As my immediate family and closest friends already know, I decided last year to reject the Christian world view. My reason is simple: not enough evidence. The Bible is not consistent with itself, let alone with what we can observe of reality, be it history, science, or the reality of suffering all over the world. There is no strong evidence that Jesus is who the Bible claims he is, or that he rose from the dead. Some Christians point to a personal experience of positive change in their lives as evidence. But that doesn't lend any weight to Christianity, because people of all religions claim to have experiences which they interpret as validation of their religion. And faith, which is belief without sufficient evidence, is a cop-out.
Of course, these are just assertions, and my rejection of Christianity would not be rational if I didn't back those assertions up. The nice thing about the Web is that I can simply link to some more detailed treatments of these subjects. So here are a few links to get you started. I may not agree with all of these authors on every single point, but I'm in substantial agreement with them.

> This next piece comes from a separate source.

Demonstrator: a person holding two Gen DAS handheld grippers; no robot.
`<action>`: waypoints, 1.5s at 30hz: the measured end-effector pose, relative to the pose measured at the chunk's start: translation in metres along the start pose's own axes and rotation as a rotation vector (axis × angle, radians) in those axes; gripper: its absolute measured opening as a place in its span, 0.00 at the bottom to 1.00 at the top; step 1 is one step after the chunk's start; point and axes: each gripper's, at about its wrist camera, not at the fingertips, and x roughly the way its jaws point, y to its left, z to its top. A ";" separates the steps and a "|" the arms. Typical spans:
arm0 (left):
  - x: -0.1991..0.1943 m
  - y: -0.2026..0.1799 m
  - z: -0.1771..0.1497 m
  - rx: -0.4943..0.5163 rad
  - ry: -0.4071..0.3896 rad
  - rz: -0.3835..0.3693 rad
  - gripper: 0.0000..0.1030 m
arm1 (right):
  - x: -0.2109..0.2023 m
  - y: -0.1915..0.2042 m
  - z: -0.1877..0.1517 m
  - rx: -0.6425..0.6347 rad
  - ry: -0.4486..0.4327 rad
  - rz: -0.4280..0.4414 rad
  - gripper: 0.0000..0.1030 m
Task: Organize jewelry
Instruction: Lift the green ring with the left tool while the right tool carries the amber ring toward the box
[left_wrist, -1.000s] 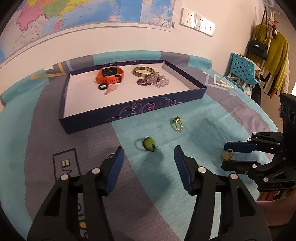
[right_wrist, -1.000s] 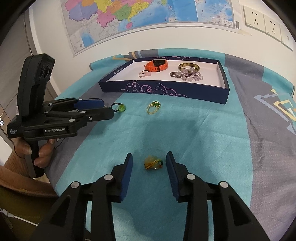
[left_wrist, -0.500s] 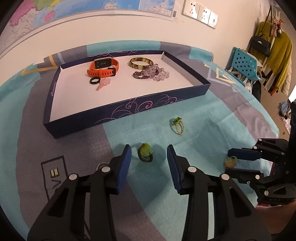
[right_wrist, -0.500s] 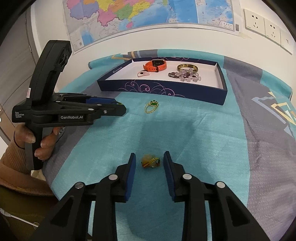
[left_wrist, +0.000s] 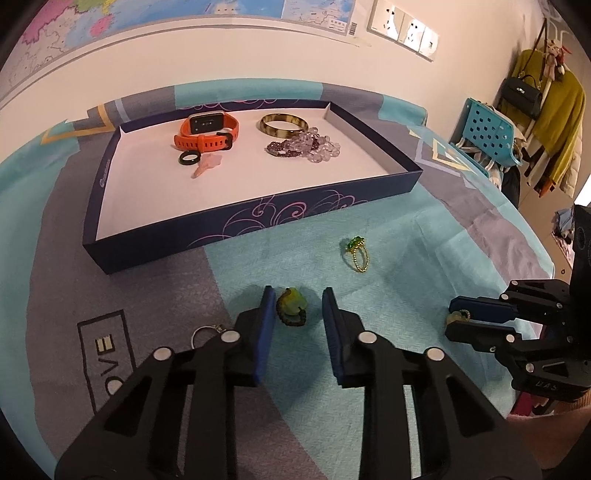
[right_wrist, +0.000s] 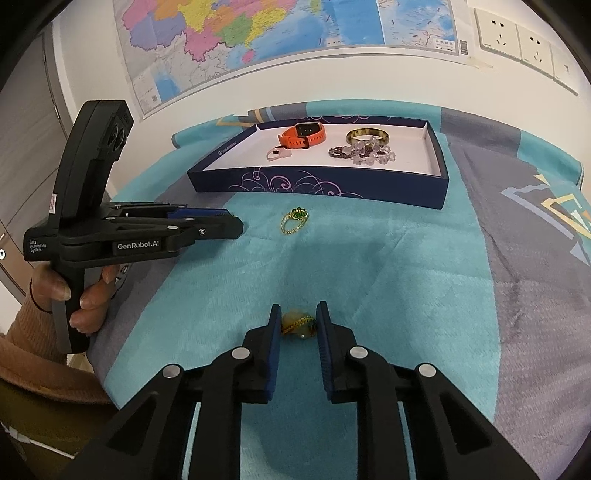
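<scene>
A green-yellow pendant on a dark cord (left_wrist: 291, 306) lies on the teal cloth between the fingers of my left gripper (left_wrist: 294, 301), which is part closed around it with small gaps. A pale amber pendant with a gold chain (right_wrist: 297, 323) lies between the fingers of my right gripper (right_wrist: 297, 320), which almost touch it. A gold ring with a green stone (left_wrist: 357, 252) lies on the cloth between both grippers and the box; it also shows in the right wrist view (right_wrist: 294, 220). The navy jewelry box (left_wrist: 258, 218) holds an orange watch (left_wrist: 207, 134), a bangle (left_wrist: 283, 124) and beaded bracelets (left_wrist: 306, 147).
A black ring (left_wrist: 189, 158) and a pink piece (left_wrist: 207, 167) lie in the box. A small silver ring (left_wrist: 203, 332) lies on the cloth left of my left gripper. The table's edge runs at the right, with a blue chair (left_wrist: 487, 133) beyond.
Both grippers have moved forward and narrowed around their pendants. The left one has gone from wide open to a narrow gap around the green pendant.
</scene>
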 end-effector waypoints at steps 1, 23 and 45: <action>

- Why I Am Not a Christian, by Richard Carrier
- Why I Am Not a Christian, by Keith Parsons
- Bible Contradictions, by Dan Barker
- Why Won't God Heal Amputees? (deals with much more than the name implies)
Yes, I'm unabashedly linking to the writings of vocal atheists, and I've read many more such writings than I've linked to here (along with Christian apologetics). My Christian parents and other family members have expressed their concern that I've opened my mind to the influence of the devil, and have asked that I refrain from doing so. I agreed to refrain for a time last year, but not anymore. I believe that the very idea of Satanic influence is simply Christianity's built-in defense against skepticism. If Christianity were true, then my belief should have withstood my study of arguments from both sides.

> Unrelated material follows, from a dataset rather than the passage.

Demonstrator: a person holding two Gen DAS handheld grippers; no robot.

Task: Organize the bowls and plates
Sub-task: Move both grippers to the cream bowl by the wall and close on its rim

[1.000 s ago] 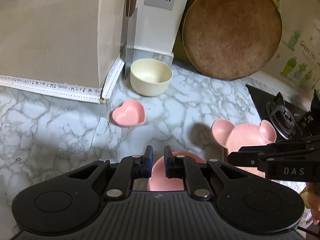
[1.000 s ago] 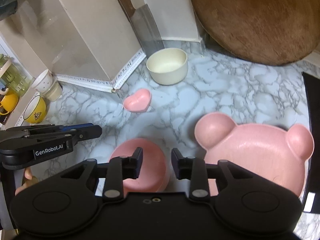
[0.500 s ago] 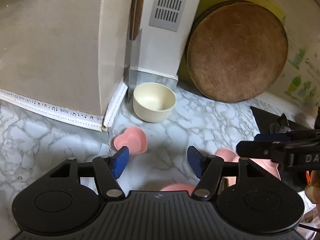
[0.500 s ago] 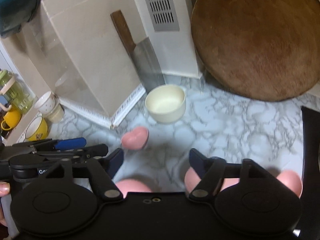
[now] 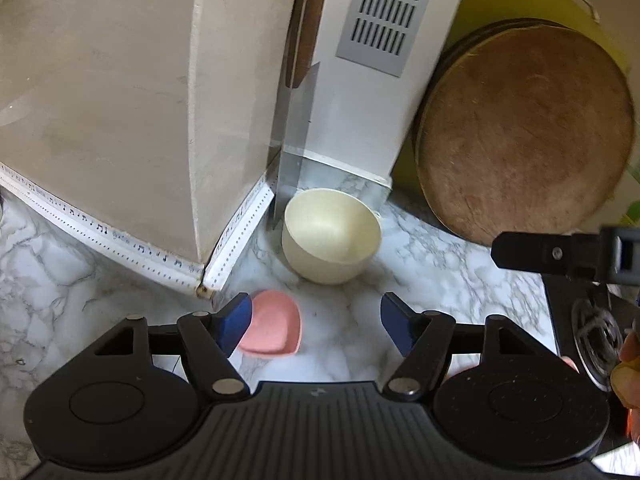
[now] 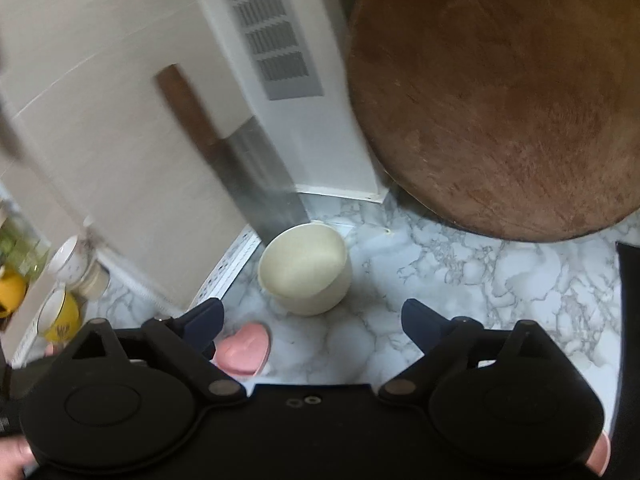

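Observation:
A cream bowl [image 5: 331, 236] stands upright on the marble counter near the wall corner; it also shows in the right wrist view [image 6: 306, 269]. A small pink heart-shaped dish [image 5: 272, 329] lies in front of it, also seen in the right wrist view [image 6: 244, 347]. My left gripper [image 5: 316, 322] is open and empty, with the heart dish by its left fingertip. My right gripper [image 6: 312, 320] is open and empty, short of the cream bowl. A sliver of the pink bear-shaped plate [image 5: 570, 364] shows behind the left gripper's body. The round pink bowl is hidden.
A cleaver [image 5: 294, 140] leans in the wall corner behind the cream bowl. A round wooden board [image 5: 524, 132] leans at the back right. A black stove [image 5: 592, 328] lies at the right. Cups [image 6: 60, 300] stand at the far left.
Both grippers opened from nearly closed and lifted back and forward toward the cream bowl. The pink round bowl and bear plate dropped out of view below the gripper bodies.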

Some Christians may assert that I am rejecting Christianity because I want to live a selfish, immoral life, or because I don't want to be accountable to my creator. That is emphatically not the case. I'm not perfect, but I want to live an upright, moral life. In fact, if you ever notice that I'm using my new beliefs to justify an act that is clearly immoral or overly selfish, then please call me out on it. Furthermore, if there is evidence that we humans were created by some intelligent being, that this being is still alive, and that this being cares how we live our lives, then I'd love to receive guidance from this being. But I don't know of any compelling evidence for such a being, so it seems foolish to organize my life around a belief that the Bible is true.
So what do I believe instead?
At the most basic level, I believe that beliefs should be backed by logic and evidence. In other words, beliefs should be internally coherent and should be consistent with observable reality. What are my logic and evidence for this belief? Well, logic and evidence, in the form of science, have worked pretty well for us in the last few centuries. And we use logic and evidence to determine the truth or falsehood of ordinary factual claims. So why not apply the same standard consistently? In particular, why accept faith as a valid answer for the biggest questions we face, when we wouldn't accept it for more mundane things?
I believe that morality is all about maximizing overall well-being for all conscious creatures, most notably humans but also including many animals. On a more practical level, I believe it's fine to pursue one's personal goals, but only to a point; we need to be considerate of others. In particular, we need to avoid doing to others what we would not want done to ourselves. All manner of moral guidelines can be derived from these principles. Some moral choices are pretty clear-cut; some are not. And it seems to me that the Bible is of little value as a guide to morality. Of course, I'm not setting myself up as any kind of moral authority; this is just my current understanding of morality. And I'm still working on practicing these principles in my own life.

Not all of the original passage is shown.